* _TASK ITEM_
Search each line of the data for the word "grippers"; copy every line where it is found.
□ □ □ □
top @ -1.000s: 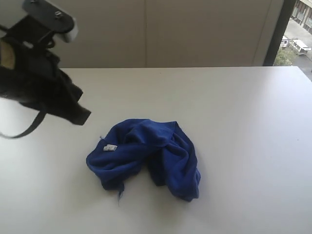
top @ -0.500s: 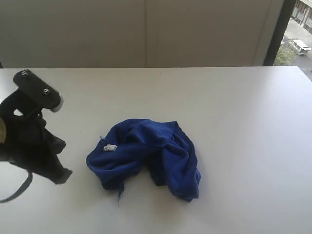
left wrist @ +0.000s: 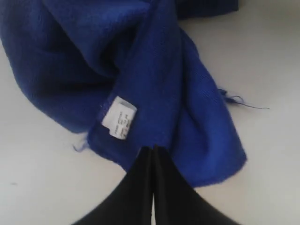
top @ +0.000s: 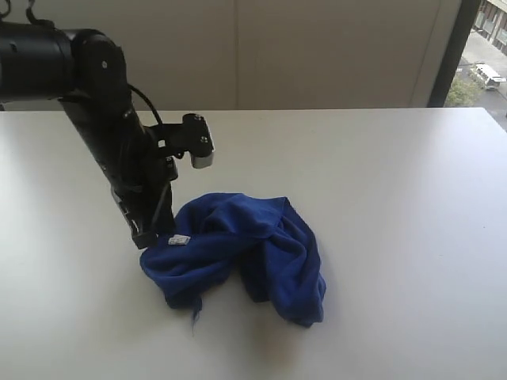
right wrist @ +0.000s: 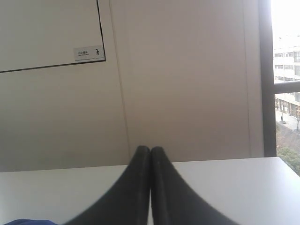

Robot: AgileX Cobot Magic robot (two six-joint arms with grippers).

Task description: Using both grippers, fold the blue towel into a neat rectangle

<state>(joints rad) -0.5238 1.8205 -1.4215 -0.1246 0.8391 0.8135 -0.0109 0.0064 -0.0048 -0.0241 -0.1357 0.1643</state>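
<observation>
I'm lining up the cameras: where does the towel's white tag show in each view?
Exterior: white tag on the blue towel's left edge, beside the left gripper.
Left wrist: the tag near the middle, close to the shut gripper tips.
Right wrist: not in it.
Shared landmark: the left gripper.

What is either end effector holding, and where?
Nothing, apparently: left end effector shut, tips at the blue towel edge by its white tag; right end effector shut, empty.

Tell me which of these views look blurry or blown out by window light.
Exterior view: fairly sharp, soft shadow under the blue towel, window overexposed. Left wrist view: left gripper a blurred silhouette, tag unreadable. Right wrist view: right gripper likewise blurred, window glaring.
</observation>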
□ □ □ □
* _SOLUTION TO THIS EXERCISE_
Robot: AgileX Cobot Magic robot (two six-joint arms with grippers).
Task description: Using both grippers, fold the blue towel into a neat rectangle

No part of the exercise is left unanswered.